Wali Kota Malang Sutiaji (Dok. MalangTIMES)
Wali Kota Malang Sutiaji (Dok. MalangTIMES)

MALANGTIMES - Pemasangan pipa baru untuk menggantikan pipa transmisi yang pecah di Desa Pulungdowo dan Desa Kidal, Kabupaten Malang sudah mulai dilakukan. 

Pemasangan ditargetkan selesai dalam kurun waktu 50 hari. 

Secara otomatis, air masih akan macet alias tak mengalir lancar hingga hampir dua bulan ke depan. 

Pelanggan terdampak pun dipastikan masih bakal alami krisis air.

Wali Kota Malang Sutiaji menyampaikan, saat ini pembenahan pipa sudah mulai dilaksanakan tim dari Kementerian PUPR. 

Secara normal pemasangan pipa bisa berlangsung selama tiga hingga empat bulan.

Namun lantaran kondisi Kota Malang saat ini sangat mendesak, maka disusun skema agar pembenahan atau pemasangan pipa baru berlangsung lebih cepat.

"Kami mendorong agar pemasangan disegerakan.

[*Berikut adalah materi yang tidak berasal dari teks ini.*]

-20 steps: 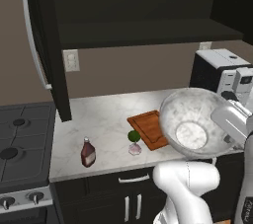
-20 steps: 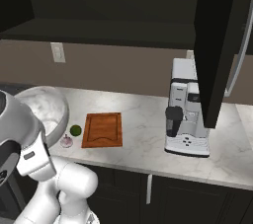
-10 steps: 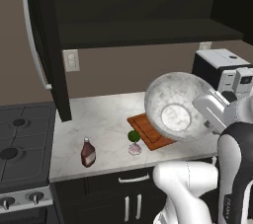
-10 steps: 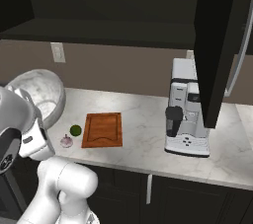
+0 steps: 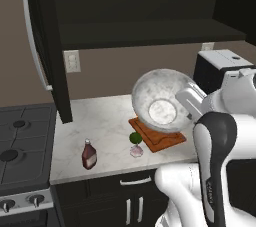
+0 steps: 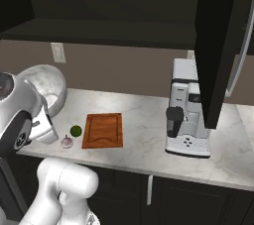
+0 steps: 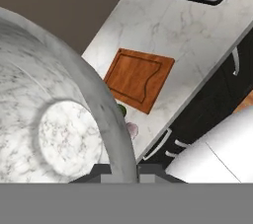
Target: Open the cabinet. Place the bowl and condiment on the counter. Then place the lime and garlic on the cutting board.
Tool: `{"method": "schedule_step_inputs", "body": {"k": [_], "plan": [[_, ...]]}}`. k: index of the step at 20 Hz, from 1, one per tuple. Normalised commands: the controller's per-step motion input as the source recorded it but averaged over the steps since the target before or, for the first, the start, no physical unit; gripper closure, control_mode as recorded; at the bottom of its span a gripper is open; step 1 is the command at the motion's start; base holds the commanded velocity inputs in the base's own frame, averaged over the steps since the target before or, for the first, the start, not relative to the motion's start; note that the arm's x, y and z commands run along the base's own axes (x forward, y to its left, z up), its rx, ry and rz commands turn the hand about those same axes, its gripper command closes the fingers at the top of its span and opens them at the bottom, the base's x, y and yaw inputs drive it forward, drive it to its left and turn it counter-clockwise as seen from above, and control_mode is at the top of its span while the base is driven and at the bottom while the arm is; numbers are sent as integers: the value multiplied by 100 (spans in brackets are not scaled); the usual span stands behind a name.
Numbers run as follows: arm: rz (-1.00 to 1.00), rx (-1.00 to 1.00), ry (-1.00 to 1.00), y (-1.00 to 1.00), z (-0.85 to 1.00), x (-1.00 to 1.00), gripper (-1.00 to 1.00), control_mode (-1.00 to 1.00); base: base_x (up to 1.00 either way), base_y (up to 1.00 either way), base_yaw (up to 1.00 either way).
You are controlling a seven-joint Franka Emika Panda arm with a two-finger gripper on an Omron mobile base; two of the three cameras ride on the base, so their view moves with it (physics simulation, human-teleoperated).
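A dark simulated kitchen holds a white marble worktop (image 5: 107, 121) under an opened black wall cabinet (image 5: 47, 46). Nearest the base, the condiment bottle (image 5: 89, 154) already stands on the worktop at about 8 o'clock in the left base view. The garlic (image 5: 136, 151) and lime (image 5: 135, 138) sit touching just left of the cutting board (image 5: 159, 136), not yet on it. Above the board, the end effector (image 7: 123, 168) is clamped shut on the rim of the marbled bowl (image 5: 161, 101), which hangs tilted with its inside towards the camera, clear of the worktop. The rim pinch probably explains that tilt. Farther off at 3 o'clock in the right base view stands a coffee machine (image 6: 187, 112), with a wall outlet (image 5: 72, 61) behind.
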Motion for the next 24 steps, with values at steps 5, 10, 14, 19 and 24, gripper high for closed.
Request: {"method": "schedule_step_inputs", "body": {"k": [5, 10, 14, 19, 24], "plan": [[0, 0, 0, 26, -52, 72, 100, -100, 0, 0, 0], [0, 0, -2, 2, -25, 65, 100, -100, 0, 0, 0], [0, 0, -2, 0, -32, 72, 100, -100, 0, 0, 0], [1, 0, 0, 1, -30, 68, 100, -100, 0, 0, 0], [4, 0, 0, 19, -13, 66, 100, -100, 0, 0, 0]]}}
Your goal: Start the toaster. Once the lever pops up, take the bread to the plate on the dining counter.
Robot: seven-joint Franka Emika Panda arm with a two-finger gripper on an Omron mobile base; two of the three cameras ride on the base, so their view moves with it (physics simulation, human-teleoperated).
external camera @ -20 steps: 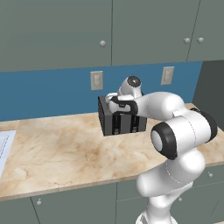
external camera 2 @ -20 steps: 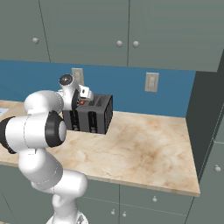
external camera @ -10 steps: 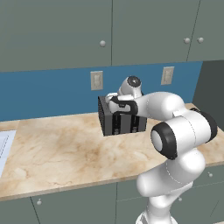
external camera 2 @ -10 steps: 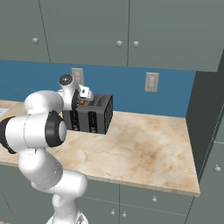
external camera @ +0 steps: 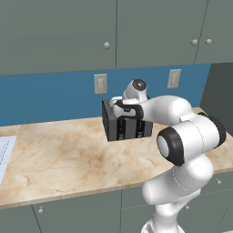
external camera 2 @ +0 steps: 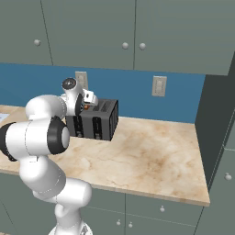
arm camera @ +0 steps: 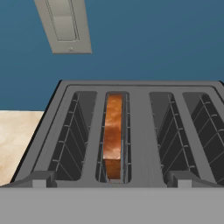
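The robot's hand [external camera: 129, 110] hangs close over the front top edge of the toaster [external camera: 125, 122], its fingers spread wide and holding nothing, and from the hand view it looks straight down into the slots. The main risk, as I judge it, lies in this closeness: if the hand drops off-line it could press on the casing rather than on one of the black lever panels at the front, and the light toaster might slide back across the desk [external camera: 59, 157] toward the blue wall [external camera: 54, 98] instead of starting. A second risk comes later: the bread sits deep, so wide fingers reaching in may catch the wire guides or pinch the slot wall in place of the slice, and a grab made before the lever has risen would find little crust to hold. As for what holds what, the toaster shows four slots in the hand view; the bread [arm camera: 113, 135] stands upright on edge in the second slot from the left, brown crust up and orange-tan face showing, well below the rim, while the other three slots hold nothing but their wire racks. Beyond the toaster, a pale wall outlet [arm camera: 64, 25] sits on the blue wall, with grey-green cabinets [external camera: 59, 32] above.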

Kalau bida selesai 50 hari," katanya, Rabu (5/2/2020).

Meski begitu, lanjutnya, kualitas pengerjaan dia pastikan tak akan dikurangi. 

Sehingga masyarakat diharapkan bersabar dengan kondisi tersebut. 

Lantaran pengerjaan pun akan terus didorong segera diselesaikan sesuai target waktu yang ditetapkan.

Saat ini, tim dari Kementerian PUPR menurutnya telah melakukan survei di lapangan. 

Selanjutnya akan dimulai proses pengerjaan fisik. 

Sebelum itu, Perumda Tugu Tirta Kota Malang atau sebelumnya dikenal sebagai PDAM Kota Malang juga telah melakukan koordinasi dengan Pemerintah Kabupaten Malang.

Pasalnya, proses pemasangan pipa berada di kawasan Kabupaten Malang. 

Sehingga harus dilakukan koordinasi dengan dinas terkait. 

Selain itu juga dilakukan koordinasi dengan pihak kepolisian dan keamanan setempat.

"Sudah dilakukan koordinasi, utamanya Pemkab Malang," tegas Sutiaji.

Pipa baru menurutnya akan dipasang di sisi pipa lama. 

Sehingga tidak akan terlalu menganggu arus lalu lintas di kawasan terdampak.

Sedangkan panjang pipa baru adalah 3,8 kiloneter. 

Namun untuk besaran anggaran yang dikeluarkan, Sutiaji belum mengetahui dengan pasti.

"Itu bukan domain kami. Kami hanya menerima hibah dari Kabupaten Malang," terangnya.

Sedangkan untuk menangani pemenuhan kebutuhan air selama proses pemasangan pipa baru, menurutnya sekitar 10 ribu saluran rumah (SR) terdampak dari total 26 ribu SR terdampak akan mendapat pasokan air dari sumber lain.

Rekayasa tersebut diambil salah satunya dengan penambahan pengeboran sumber baru.

Di antaranya berada di kawasan perkantoran PDAM Kota Malang dan satu lagi di kawasan Mayjend Panjaitan. 

Pengeboran pada dua sumber itu akan selesai dalam dua minggu.

"Pengerjaan dua minggu, dan akan ada pengerjaan pompa," tambahnya.

Lebih jauh dia menyampaikan, pemasangan terminal air di daerah terdampak juga ia minta untuk diperbanyak. 

Pasalnya, bantuan tangki air saat ini masoh belum dapat ditambah lagi. 

Sebab beberapa bantuan tangki saat ini juga harus mengatasi masalah krisis aor yang terjadi di beberapa daerah di Jawa Timur.

"Kita idealnya membutuhkan 70 sampai 100 tangki. Dengan keterbatasan yang ada sekarang, maka kemampuan menyalurkan air harus ditambah," imbuhnya.